Dog, Inc. by John Woestendiek

Dog, Inc. by John Woestendiek

Author:John Woestendiek
Language: eng
Format: epub
Publisher: Penguin Group US
Published: 2010-11-04T16:00:00+00:00


15.

Second Chance

As a dog returneth to his vomit, so a fool returneth to his folly.

—Proverbs 26:11

LA GRANGE, TEXAS

March 2005

Second Chance was getting one.

Ralph Fisher, after his cloned bull Second Chance attacked him in 2003, dislocating his shoulder, let bygones be bygones. He was a little more careful around the animal, and hadn’t worked him fully into the rotation for Ralph Fisher’s Photo Animals.
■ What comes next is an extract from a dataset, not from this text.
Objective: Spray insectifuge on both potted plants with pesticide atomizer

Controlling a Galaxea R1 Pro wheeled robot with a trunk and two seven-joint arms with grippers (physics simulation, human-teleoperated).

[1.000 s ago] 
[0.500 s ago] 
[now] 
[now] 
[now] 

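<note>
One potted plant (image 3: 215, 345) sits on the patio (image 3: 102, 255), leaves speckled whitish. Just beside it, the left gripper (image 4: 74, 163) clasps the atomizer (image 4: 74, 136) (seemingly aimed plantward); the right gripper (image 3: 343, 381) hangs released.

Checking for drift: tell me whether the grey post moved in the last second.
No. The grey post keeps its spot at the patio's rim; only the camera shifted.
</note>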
But he chalked up the earlier unpleasantness to the bull’s youth, still convinced that Second Chance wasn’t just the spitting image of the original but had the same peaceful soul, too.

Publicity about the cloned Brahman bull—which didn’t hurt Fisher’s company—had died down in the years after his birth in 1999. Second Chance made a handful of public appearances, usually at $1,000 a shot, but always as the cloned bull, never as the gentle one. At each, because of his earlier attack on Fisher, he was kept in a pen and tied to a tree. Fisher, though convinced Second Chance was a gentle beast, wanted to be sure before he started letting toddlers climb aboard for photos.

For the most part, Second Chance lived a quiet, petlike existence, mostly hanging around outside the Fishers’ kitchen window, as opposed to in the pasture with the other livestock, wandering the yard or settling down to snooze under his—and his predecessor’s—favorite tree.

In early 2005, Second Chance almost appeared on David Letterman’s show, as his predecessor had done in the 1990s. It would have been something of a television first, with the show being live but the animal being a repeat. As it turned out, the show had been overbooked, and its staff called the Fishers to cancel. While that plan fell flat, Second Chance did make it on TV two years later, after a crew from This American Life came to town to do a report on the cloned bull. The popular and critically acclaimed Chicago Public Radio program, hosted by Ira Glass, was negotiating with Showtime to produce a TV version. Second Chance was to be part of its pilot episode.

The crew planned to stay for three days to film around the ranch and interview the Fishers. Ralph, folksy and personable on camera, explained what a sweetheart the original Chance was. “He was just like a big bundle of whatever.... Like your favorite dog, he’d lick your face.” When Glass asked him if having a cloned version of his favorite animal around was painful, if it served as a reminder that the first one was gone, Fisher quickly straightened him out.

“No sir, it’s just the opposite, you’re just exactly as wrong as you can be.... So far right now I think we got about 95 percent of him back—the same qualities, the same fun. That satisfies me. That’s better than zero,” Fisher said. “When he [the original] was lying out in that pasture [dead], he was a zero.... We wouldn’t ever have had any enjoyment out of him anymore. There’s a tremendous difference between zero and 95 percent. We were allowed to have most of our feelings about him back.